Remplacement des F-16 : la procédure actuelle doit être arrêtée et relancée sur de nouvelles bases afin de poser les jalons d’une Europe de la Défense

Ce mercredi, la Chambre a entamé des auditions indispensables sur les manipulations et dissimulations dans le cadre du dossier de remplacement des F-16 ou de leur possible prolongation. Ce débat est incontournable et les responsabilités de chacun doivent être établies. La rétention d’information avérée est si fondamentale qu’il est impossible, pour nous, de reprendre la procédure d’acquisition d’un successeur aux F-16 (RfGP) « comme si de rien n’était », avec la même équipe aux commandes, selon les mêmes méthodes qui nous ont menés aux dysfonctionnements actuels. Cette procédure doit être impérativement arrêtée, être reformulée et relancéesur de nouvelles bases.

Pour le député Georges DALLEMAGNE, ce serait, en outre, l’occasion pour la Belgique, pays fondateur de l’Union européenne, de poser les jalons d’une Europe de la Défense.

Une Europe de la Défense ne peut se concevoir qu’avec un armement intégré, conçu, développé et partagé entre alliés européens pour répondre à leurs besoins de défense et de sécurité. À ce titre, Georges Dallemagne regrette que la main tendue par la France pour construire un partenariat stratégique européen ait été balayée par le ministre de la Défense.
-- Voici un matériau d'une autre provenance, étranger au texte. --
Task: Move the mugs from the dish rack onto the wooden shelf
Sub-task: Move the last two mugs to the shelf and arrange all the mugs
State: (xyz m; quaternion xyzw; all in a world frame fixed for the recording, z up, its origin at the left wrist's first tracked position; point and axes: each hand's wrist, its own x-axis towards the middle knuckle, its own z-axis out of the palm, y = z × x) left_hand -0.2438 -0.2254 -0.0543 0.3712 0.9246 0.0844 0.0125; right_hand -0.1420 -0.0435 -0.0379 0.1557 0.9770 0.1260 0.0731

Celui-ci préfère s’obstiner à poursuivre une procédure RfGP qui ne répond pas aux intérêts stratégiques de la Belgique.

Le député souligne ainsi « que le F-35 américain n’a toujours pas fait ses preuves sur le terrain et que son prix est de loin le plus élevé tant à l’achat qu’à l’usage. Il est le double de celui du F-16 à l’achat comme à l’entretien ».
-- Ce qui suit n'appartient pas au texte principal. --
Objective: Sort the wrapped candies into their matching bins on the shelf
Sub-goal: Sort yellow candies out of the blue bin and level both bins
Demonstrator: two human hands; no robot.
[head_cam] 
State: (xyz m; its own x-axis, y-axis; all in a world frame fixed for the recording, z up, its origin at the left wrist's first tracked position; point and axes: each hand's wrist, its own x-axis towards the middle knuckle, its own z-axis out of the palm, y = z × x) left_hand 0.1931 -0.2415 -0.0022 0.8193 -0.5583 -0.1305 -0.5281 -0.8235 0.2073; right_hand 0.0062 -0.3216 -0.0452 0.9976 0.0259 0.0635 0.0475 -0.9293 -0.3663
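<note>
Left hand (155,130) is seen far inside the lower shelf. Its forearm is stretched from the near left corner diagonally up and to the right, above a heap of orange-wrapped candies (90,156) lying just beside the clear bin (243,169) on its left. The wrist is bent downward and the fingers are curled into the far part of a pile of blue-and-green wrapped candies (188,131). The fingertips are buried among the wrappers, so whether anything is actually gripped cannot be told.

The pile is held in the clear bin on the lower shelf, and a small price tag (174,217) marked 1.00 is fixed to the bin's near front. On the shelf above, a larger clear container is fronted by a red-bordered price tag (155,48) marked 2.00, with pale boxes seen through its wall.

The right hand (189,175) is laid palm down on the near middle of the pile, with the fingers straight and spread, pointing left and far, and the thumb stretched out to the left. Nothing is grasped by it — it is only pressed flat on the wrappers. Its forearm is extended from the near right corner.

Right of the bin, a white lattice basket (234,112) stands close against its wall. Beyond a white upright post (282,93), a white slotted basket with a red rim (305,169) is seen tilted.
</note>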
La Belgique doit réinvestir substantiellement dans son équipement militaire afin d’assumer sa part de la sécurité collective et pour atteindre les objectifs fixés en matière de défense au sein de l’OTAN et de l’UE. La Belgique doit conserver une capacité aérienne de pointe et prévoir les budgets adéquats pour ce faire. Mais il ne s’agit pas de faire n’importe quoi : « Acheter des avions américains ou même britanniques, c’est se priver d’une occasion unique pour l’Union européenne de s’équiper en ayant la maîtrise technologique de sa défense et en assurant son indépendance » constate Georges Dallemagne. « C’est passer à côté d’enjeux géostratégiques considérables ».
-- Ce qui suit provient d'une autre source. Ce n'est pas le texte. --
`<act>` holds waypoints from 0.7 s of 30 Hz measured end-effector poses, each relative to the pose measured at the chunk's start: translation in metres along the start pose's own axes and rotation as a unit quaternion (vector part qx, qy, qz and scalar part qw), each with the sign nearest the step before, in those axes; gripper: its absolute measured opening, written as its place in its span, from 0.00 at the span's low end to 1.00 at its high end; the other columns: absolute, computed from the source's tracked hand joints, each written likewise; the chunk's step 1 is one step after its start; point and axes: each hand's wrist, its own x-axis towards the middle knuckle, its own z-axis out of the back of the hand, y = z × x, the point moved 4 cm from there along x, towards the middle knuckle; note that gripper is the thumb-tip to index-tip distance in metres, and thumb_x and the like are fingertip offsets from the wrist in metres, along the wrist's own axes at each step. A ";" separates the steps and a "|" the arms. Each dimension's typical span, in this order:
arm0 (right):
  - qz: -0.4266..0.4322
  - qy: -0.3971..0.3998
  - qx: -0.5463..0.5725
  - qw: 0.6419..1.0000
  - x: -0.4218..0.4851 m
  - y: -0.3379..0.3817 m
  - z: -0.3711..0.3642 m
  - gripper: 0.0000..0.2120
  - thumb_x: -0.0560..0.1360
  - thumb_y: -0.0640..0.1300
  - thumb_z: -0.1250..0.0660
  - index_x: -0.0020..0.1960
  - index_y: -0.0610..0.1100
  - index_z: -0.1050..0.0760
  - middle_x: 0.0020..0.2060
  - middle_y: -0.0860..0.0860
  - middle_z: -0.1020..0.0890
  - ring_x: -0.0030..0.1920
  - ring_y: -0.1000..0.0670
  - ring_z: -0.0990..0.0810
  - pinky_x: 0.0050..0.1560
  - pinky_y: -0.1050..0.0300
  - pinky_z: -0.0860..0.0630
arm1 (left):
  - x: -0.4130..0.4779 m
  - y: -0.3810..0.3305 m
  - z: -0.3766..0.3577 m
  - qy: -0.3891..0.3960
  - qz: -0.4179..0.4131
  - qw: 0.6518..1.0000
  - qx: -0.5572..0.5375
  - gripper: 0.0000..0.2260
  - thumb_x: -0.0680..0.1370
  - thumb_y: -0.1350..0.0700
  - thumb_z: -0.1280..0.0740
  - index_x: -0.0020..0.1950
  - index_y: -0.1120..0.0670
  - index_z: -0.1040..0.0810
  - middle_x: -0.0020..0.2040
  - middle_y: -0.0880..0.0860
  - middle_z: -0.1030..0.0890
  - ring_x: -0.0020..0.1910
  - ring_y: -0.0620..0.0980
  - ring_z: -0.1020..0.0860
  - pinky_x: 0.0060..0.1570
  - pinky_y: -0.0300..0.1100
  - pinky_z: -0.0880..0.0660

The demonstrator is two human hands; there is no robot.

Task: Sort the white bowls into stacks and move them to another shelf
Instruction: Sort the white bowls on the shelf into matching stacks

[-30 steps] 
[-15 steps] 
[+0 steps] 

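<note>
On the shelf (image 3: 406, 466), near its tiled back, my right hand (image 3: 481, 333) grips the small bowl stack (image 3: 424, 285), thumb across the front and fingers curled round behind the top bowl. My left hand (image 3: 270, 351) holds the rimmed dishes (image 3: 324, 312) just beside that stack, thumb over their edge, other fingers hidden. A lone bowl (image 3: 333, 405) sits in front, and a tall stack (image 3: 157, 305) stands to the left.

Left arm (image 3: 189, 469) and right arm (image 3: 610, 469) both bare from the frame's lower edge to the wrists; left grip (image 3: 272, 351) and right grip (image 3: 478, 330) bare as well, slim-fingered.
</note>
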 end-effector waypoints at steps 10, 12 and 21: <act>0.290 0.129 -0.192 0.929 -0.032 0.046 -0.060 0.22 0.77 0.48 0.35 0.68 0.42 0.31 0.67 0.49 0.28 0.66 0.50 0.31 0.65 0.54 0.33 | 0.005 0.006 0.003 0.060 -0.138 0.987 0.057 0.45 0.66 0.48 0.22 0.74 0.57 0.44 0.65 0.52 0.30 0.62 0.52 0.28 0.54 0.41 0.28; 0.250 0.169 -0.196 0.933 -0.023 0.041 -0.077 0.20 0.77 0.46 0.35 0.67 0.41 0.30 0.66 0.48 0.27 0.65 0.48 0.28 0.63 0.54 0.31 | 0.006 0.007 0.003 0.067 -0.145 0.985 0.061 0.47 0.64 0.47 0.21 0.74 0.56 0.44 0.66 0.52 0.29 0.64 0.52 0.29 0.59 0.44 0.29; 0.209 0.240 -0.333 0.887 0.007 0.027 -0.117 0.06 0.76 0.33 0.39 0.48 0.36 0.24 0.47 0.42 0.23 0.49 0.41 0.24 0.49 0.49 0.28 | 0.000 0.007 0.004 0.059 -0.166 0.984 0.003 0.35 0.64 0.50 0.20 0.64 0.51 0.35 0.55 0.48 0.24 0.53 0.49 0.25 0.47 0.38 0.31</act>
Par ailleurs, le député souligne les répercussions du choix de la Belgique sur l’emploi : « Notre pays doit évaluer les possibles créations d’emploi et le développement de nos industries technologiques dans les trois régions ».

À la vue de ces différents éléments, le groupe, par la voix de son député, demande que le gouvernement gèle la procédure de remplacement des F-16, afin de travailler dans la sérénité nécessaire et en concertation avec les pays de l’Union européenne engagés dans des programmes de défense aérienne. « De telles décisions pour assurer notre sécurité, qui impactent si lourdement le budget de l’État ne se prennent pas entre quelques officiers sur base d’informations parcellaires, tronquées, voire truquées », conclut Georges Dallemagne.